Zugleich sieht der Opfervertreter den Papst gefragt: Franziskus müsse „aufräumen“, so Devaux. Seine Worte seien „leer, wertlos, bedeutungslos, solange der Papst nicht ein radikales Umdenken einleitet und für null Toleranz sorgt“.

„Eine Art Empfindungslosigkeit“

Über die französischen Bischöfe sagte Devaux, sie hätten „alle Bodenhaftung verloren“. Vielen mangele es an Sensibilität: „Manchmal frage ich mich, ob ein Leben ohne Frauen nicht dazu führt, dass sie eine Art Empfindungslosigkeit entwickeln.“

Francois Devaux, Gründer der Opfervereinigung „La parole liberee“, bei der Präsentation des Berichts über sexuellen Missbrauch von Kindern durch Priester und Ordensleute der katholischen Kirche Frankreichs, 5. Oktober 2021
APA/AFP/Thomas Coex
Francois Devaux bei der Vorstellung der Ciase-Studie

Schockiert habe ihn das Verhalten des Vorsitzenden der französischen Bischofskonferenz, Eric de Moulins-Beaufort, der den Bericht vor der öffentlichen Vorstellung gekannt habe. „Alles, was ihm einfiel, war, den Missbrauch innerhalb der Kirche zu relativieren und mit anderen Institutionen zu vergleichen.“

Studie über zahlreiche Missbrauchsfälle

Devaux hatte in der vergangenen Woche selbst als Redner an dem Medientermin teilgenommen, bei dem die Ergebnisse der Unabhängigen Untersuchungskommission zu sexuellem Missbrauch in der Kirche (Ciase), die die französischen Bischöfe im November 2018 in Auftrag gegeben hatten, präsentiert wurden.

Der Untersuchungskommission dankte Devaux dabei für ihre „enorme Arbeit“, während er die Bischofskonferenz mit eindringlichen Worten in die Pflicht nahm. In direkter Ansprache sagte er an die Adresse der Kirchenleitung: „Meine Herren, Sie sind eine Schande für die Menschlichkeit.“

Laut der Ciase-Untersuchung gab es seit 1950 geschätzt 216.000 minderjährige Opfer sexueller Übergriffe durch Priester und Ordensleute in Frankreich. Nimmt man Laien und Kirchenmitarbeiter in kirchlichen Einrichtungen, Schulen, Pfarren und Katechese hinzu, so kommt die Kommission sogar auf geschätzt 330.000 Opfer – mehr dazu in 330.000 Missbrauchsopfer in katholischer Kirche Frankreichs.

Disput über Beichtgeheimnis

Zu den Forderungen der Untersuchungskommission gehört unter anderem, das priesterliche Beichtgeheimnis in diesem Zusammenhang auf den Prüfstand zu stellen. Das Beichtgeheimnis ist am Dienstagnachmittag auch Thema eines Gesprächs des Bischofskonferenz-Vorsitzenden de Moulins-Beaufort mit dem französischen Innenminister Gerald Darmanin.
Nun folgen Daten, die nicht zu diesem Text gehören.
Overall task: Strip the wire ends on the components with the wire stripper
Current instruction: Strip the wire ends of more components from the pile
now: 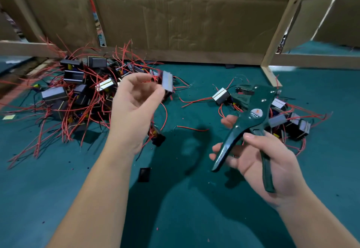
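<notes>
My left hand (136, 99): raised above the green mat (58, 189), fingers curled round one grey component (167, 81), pinched between thumb and fingertips; it is blurred, so I cannot tell exactly how it sits.
Held component's wires: thin red leads bunch at its left side, against my fingers; their ends are too blurred to read.
My right hand (261, 162): wrapped round the handles of the dark green wire stripper (251, 119), thumb over the upper handle, fingers under the lower one; the handles stand spread apart.
Stripper head: points up and away from me, over the right-hand group, well apart from the held component.
Far left pile (78, 92): many grey and black components tangled in red wires, lying on the mat against the wooden frame.
Right group (288, 119): fewer components with red leads, behind and beside the stripper.
Near centre: a small black piece (144, 174) lies alone on the mat.
Far side: a cardboard wall (185, 14) behind the wooden rail.
</notes>
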`<state>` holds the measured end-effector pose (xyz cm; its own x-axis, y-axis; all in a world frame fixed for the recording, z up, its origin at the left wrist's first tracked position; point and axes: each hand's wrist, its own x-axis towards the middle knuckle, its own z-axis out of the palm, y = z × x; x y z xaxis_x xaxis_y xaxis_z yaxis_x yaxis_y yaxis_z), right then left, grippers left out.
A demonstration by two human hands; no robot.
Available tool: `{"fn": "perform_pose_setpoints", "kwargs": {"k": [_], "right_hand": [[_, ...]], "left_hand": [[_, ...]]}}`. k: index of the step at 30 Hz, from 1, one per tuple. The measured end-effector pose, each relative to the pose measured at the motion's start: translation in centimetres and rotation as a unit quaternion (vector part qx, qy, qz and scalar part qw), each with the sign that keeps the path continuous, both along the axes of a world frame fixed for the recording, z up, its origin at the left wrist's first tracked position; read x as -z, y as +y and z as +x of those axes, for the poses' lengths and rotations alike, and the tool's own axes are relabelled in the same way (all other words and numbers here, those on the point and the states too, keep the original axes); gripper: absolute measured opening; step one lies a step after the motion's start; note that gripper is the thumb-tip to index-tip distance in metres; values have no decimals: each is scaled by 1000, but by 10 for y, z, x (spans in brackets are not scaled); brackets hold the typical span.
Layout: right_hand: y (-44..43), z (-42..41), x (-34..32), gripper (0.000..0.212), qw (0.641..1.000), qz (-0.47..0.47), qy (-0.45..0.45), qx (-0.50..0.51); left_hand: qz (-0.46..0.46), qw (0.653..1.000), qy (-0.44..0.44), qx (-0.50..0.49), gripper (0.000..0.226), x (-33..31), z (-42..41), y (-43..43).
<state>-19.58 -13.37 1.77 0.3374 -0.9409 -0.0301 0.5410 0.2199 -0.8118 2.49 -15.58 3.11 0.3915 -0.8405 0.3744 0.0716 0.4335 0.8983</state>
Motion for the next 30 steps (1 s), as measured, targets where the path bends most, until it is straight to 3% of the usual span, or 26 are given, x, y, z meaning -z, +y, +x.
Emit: {"fn": "perform_pose_setpoints", "kwargs": {"k": [5,8,16,21,23,25,28,30], "right_hand": [[0,-7,-4,67,982,44,-117,-140],[0,-9,-6,67,980,21,-116,-161],[-1,-8,-6,74,984,16,-100,-149],[3,2,-1,65,980,2,-90,-179],[4,7,1,59,981,4,-87,-174],[2,10,1,66,984,16,-84,-154],[-2,9,2,82,987,43,-101,-118],[-2,7,2,79,986,46,-107,-119]], "left_hand": [[19,969,-125,211,25,5,-23,9],[39,946,-230,227,24,10,-34,11],[90,970,-92,204,28,7,-33,12],[68,966,-172,183,25,6,-44,16],[74,964,-182,181,17,7,-46,16],[79,968,-158,178,12,7,-48,17],[77,971,-158,160,31,6,-49,18],[89,964,-192,159,43,8,-49,17]]}}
Darmanin hatte auf ein Gespräch gedrängt, nachdem de Moulins-Beaufort in der vergangenen Woche in einem Interview auf die Frage, ob das Beichtgeheimnis Vorrang vor französischen Gesetzen habe, sagte, dass das Beichtgeheimnis für alle Priester verpflichtend und damit „stärker als die Gesetze der Republik“ sei. In Frankreich steht die Nichtverfolgung und Nichtanzeige von Straftaten unter Strafe.
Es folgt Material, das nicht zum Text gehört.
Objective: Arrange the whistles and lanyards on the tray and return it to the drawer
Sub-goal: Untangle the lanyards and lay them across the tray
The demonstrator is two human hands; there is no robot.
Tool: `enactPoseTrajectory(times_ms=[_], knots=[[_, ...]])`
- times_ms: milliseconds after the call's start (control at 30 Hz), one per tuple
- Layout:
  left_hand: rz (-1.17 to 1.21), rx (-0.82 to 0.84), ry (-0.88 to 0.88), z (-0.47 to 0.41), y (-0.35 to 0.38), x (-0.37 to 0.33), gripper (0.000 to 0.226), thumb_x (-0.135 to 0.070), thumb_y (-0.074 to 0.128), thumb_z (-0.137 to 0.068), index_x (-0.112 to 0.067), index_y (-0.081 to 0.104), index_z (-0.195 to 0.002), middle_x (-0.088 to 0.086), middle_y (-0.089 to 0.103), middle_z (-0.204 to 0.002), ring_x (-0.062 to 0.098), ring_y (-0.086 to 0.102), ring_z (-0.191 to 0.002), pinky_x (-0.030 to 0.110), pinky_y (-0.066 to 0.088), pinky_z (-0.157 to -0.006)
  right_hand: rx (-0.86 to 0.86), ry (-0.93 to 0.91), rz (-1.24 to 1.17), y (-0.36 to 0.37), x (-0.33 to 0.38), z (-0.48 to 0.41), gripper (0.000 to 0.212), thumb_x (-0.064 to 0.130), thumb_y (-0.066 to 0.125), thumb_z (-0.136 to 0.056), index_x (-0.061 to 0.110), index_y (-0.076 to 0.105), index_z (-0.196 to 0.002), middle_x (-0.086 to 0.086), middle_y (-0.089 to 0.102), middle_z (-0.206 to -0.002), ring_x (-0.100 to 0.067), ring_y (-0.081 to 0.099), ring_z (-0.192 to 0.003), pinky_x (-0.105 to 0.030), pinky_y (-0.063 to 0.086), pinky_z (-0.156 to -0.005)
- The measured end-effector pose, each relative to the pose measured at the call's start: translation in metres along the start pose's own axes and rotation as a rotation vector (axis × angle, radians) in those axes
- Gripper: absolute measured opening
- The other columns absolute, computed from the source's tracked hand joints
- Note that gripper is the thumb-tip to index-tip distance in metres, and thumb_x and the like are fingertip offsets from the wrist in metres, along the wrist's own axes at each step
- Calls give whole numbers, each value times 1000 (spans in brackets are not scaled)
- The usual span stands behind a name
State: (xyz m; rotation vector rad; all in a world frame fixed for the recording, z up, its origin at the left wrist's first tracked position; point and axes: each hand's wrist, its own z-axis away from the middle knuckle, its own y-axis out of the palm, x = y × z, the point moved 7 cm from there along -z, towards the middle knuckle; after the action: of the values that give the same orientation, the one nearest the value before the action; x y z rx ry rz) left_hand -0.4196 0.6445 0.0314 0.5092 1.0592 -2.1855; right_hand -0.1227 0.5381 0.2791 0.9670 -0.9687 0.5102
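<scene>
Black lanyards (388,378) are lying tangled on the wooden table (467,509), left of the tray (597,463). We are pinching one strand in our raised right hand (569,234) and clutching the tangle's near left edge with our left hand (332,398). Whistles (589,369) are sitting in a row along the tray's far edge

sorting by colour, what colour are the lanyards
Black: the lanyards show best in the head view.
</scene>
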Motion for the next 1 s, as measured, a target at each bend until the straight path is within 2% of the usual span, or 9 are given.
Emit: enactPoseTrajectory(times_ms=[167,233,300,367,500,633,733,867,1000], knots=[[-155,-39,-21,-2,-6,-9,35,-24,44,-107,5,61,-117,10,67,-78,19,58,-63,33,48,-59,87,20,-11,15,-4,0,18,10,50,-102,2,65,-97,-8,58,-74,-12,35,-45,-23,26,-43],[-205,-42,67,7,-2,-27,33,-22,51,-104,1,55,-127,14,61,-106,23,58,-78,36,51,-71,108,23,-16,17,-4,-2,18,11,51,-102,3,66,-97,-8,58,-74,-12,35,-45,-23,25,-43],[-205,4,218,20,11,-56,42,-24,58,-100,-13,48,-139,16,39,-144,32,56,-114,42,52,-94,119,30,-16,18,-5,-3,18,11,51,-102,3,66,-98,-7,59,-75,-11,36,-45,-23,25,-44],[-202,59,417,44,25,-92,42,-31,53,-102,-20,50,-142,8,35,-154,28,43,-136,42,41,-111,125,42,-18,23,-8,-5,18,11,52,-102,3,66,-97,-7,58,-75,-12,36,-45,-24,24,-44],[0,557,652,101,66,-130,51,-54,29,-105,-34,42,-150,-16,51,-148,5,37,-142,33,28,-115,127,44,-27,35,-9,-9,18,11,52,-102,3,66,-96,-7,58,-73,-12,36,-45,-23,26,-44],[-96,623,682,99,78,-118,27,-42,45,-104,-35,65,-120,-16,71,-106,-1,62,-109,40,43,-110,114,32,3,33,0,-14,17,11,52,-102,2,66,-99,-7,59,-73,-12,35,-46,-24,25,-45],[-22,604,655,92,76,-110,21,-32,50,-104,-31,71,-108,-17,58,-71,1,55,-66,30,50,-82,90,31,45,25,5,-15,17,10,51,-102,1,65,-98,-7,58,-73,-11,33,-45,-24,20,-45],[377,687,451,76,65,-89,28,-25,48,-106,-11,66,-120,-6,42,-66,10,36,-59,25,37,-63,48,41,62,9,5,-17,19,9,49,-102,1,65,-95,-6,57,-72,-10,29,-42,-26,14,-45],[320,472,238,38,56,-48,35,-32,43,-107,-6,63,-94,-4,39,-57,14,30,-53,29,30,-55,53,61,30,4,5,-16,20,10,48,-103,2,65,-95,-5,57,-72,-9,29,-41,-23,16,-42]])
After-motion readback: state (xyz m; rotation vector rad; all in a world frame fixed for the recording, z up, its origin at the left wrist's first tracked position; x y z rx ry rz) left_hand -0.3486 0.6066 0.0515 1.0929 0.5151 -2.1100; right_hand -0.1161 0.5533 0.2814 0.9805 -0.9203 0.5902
Die Bischofskonferenz erklärte, das Treffen mit dem Innenminister sei auch „eine Gelegenheit, daran zu erinnern, dass das allen Priestern vom Kirchenrecht auferlegte Beichtgeheimnis nicht gegen das französische Strafrecht verstößt“. Dies gehe auch aus einem Rundschreiben des Justizministeriums zum Berufsgeheimnis religiöser Amtsträger vom August 2004 hervor.